Goal: Stay inside marketplace limits without last-minute rewrites. Key concepts: Counters show how much room you have left. Limits can be in characters or bytes. Enforcement can prevent you from typing past the limit.
Characters vs bytes (and why it matters)
Most English/EU markets use character limits. Some markets (like JP) apply byte limits. Multi-byte characters (e.g., Kanji) consume more than one byte each, so a line that looks “short” in characters may still exceed the byte limit.
Set your Project up correctly
Open Project Settings and select the right counting mode for your marketplace. If you’re targeting a byte-limited market, switch counters to bytes.

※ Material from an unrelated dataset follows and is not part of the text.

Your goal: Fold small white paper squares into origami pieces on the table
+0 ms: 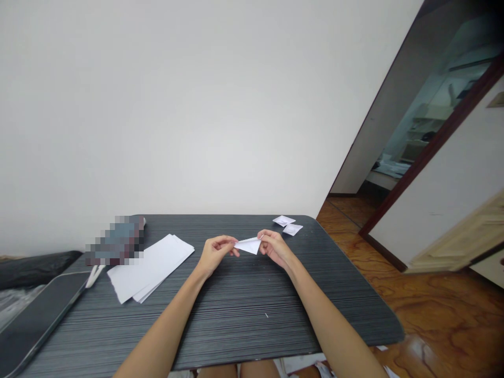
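A small folded piece of white paper (249,245) is held above the dark table between my two hands. My left hand (219,252) pinches its left corner with thumb and fingers. At the other end, my right hand (273,245) grips the upper right corner. The paper narrows toward the left and has a pointed lower edge on the right. Just beyond my right hand lie two folded white paper pieces, one (284,220) farther back and one (292,229) nearer, roughly diamond-shaped.
Several loose white sheets (151,265) lie stacked on the table (236,320) at the left. Behind them is a pixelated object (118,241) with a white strap (95,274). A dark flat panel (43,315) borders the left side. A white wall (197,105) stands behind; paper scraps lie below.
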Demonstrator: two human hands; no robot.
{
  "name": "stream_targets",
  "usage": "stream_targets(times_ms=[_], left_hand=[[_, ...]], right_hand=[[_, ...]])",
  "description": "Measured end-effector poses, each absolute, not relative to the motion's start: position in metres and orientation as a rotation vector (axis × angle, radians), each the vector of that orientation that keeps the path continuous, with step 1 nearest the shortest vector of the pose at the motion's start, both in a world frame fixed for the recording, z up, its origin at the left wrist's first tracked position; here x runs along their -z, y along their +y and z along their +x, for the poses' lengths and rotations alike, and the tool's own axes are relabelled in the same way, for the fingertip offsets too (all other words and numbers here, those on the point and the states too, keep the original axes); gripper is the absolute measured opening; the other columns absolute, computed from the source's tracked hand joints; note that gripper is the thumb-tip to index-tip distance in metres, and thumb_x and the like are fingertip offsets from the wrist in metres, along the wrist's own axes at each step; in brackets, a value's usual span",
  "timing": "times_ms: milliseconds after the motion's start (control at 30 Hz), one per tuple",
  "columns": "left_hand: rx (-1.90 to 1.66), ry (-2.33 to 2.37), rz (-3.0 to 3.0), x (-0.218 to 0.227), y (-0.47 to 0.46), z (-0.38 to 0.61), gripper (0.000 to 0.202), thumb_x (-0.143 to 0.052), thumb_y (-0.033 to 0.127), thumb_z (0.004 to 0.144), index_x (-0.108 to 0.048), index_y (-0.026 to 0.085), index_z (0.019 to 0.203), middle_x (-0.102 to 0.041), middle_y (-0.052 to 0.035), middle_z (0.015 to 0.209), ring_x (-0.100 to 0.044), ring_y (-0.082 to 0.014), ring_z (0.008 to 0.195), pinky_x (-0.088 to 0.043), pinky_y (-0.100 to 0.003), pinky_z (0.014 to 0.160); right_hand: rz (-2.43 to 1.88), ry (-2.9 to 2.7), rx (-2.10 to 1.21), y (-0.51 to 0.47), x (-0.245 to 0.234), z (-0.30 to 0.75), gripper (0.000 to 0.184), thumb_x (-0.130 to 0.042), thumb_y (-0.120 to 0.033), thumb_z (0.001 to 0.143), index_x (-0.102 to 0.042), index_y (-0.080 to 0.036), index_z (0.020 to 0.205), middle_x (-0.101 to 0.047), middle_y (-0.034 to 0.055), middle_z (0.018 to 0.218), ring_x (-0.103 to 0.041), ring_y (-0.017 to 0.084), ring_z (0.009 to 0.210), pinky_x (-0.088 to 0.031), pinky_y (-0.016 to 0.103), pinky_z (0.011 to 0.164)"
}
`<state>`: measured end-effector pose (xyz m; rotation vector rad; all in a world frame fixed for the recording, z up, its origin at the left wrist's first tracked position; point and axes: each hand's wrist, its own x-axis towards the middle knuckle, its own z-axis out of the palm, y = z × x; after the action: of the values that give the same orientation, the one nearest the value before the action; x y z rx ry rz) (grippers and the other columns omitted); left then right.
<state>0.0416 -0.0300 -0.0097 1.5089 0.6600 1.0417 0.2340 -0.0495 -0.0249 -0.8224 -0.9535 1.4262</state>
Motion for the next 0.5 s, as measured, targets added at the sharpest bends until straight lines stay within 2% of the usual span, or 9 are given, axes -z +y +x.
stream_targets(times_ms=[133,233,400,500], left_hand=[[-1.030,0.635,1.472,0.011,-0.030,0.042,0.016,-0.057,0.022,0.069,-0.063,0.009,0.076,-0.064,-0.0047,0.054,-0.057,-0.0132,0.051,-0.043,-0.024,0.054],[-1.061,0.577,1.332,0.013,-0.029,0.041,0.015,-0.058,0.019,0.068,-0.064,0.008,0.076,-0.066,-0.0068,0.059,-0.059,-0.0137,0.055,-0.043,-0.025,0.058],[-1.098,0.508,1.137,0.013,-0.027,0.040,0.017,-0.061,0.015,0.065,-0.065,0.008,0.080,-0.068,-0.0101,0.072,-0.061,-0.0155,0.069,-0.044,-0.026,0.069],[-1.135,0.568,1.180,0.014,-0.027,0.041,0.021,-0.062,0.017,0.065,-0.064,0.009,0.084,-0.068,-0.0096,0.074,-0.061,-0.0165,0.071,-0.045,-0.026,0.069]], right_hand=[[-0.762,-0.928,-1.437,-0.049,0.025,0.234,0.008,-0.050,-0.011,0.063,-0.056,-0.013,0.058,-0.053,-0.0017,0.040,-0.042,0.005,0.029,-0.026,0.015,0.029],[-0.694,-0.928,-1.458,-0.050,0.022,0.234,0.012,-0.047,-0.013,0.064,-0.059,-0.012,0.061,-0.056,0.0012,0.042,-0.049,0.008,0.034,-0.033,0.016,0.034],[-0.604,-0.969,-1.478,-0.055,0.016,0.235,0.016,-0.049,-0.013,0.064,-0.062,-0.011,0.072,-0.064,0.0050,0.058,-0.058,0.011,0.052,-0.041,0.019,0.049],[-0.634,-1.012,-1.425,-0.055,0.015,0.233,0.019,-0.056,-0.010,0.063,-0.061,-0.013,0.082,-0.066,0.0051,0.071,-0.059,0.011,0.061,-0.042,0.020,0.056]])
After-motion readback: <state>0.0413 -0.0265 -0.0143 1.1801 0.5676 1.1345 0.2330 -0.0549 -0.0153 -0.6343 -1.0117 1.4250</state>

If you manage multiple locales, set this per Project so each child ASIN follows the rules of its marketplace.
Turn Enforcement ON when you need guardrails
When Enforcement is ON, the Editor blocks text that would overshoot the limit. This is ideal for teams, translators, and fast turnarounds—no surprises at export time. If you’re brainstorming and want freedom, toggle Enforcement OFF, then turn it back ON before finalizing.
Trim without losing meaning
If you’re over the limit:
- Prioritize the root and the 1–2 attributes buyers care about most (size/color/material/compatibility).
- Replace phrases with shorter synonyms that keep intent (e.g., “leak-proof” instead of “prevents leaks”).
- Remove duplicated words (your Brand name and root usually appear once in Title).
- Move non-essential terms to Backend.
If you copied text from external tools and the counter seems off, run it through Swiss Army Knife to strip stray characters before you paste back.
Final check before export
Glance at counters for Title, Features, Description, Backend. If you manage JP or other byte markets, leave Enforcement ON so no one accidentally adds a character that tips the balance later.
Result: Clean, compliant copy that pastes into Seller Central without error messages or frantic edits.